The tax rules have been updated to make things simpler.

  • Interest Income: The threshold for TDS (Tax Deducted at Source) on interest income has been raised from Rs 40,000 to Rs 50,000. This means banks will only take TDS if your interest income is more than Rs 50,000 in a year. This change will benefit people who earn moderate income from their bank deposits.
  • Gaming Winnings: The TDS rule for gaming winnings has also been simplified. Now, TDS will only be deducted if your winnings exceed Rs 10,000. Previously, winnings were added up and TDS was deducted if the total crossed Rs 10,000. Now, even if you win Rs 8,000 several times, no TDS will be deducted unless your total winnings are more than Rs 10,000.

New TDS Rules For Commission Earners And Investors

  • Commission Earners: Insurance agents will now benefit from a higher TDS threshold. The limit has been raised from Rs 15,000 to Rs 20,000, which means TDS will only be deducted if their earnings exceed Rs 20,000.
  • Investors: People who earn dividends from mutual funds and equities will also see a higher tax exemption.

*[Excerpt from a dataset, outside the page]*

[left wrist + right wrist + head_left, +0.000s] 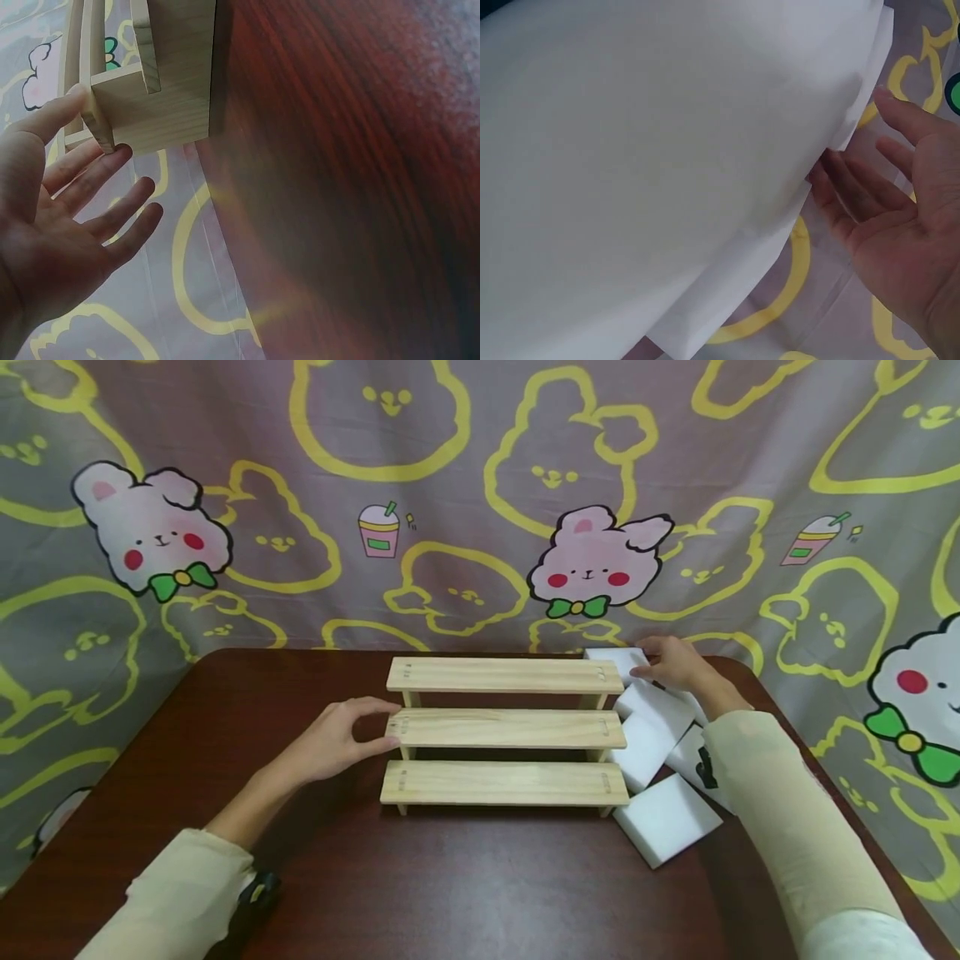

The exemption limit has been increased from Rs 5,000 to Rs 10,000, meaning TDS will only be deducted if the dividends go beyond Rs 10,000.

These changes aim to reduce the tax burden on individuals and make the tax process simpler and more transparent. The new TDS rules, which will start next year, will make it easier for taxpayers to comply with the system and enjoy more benefits.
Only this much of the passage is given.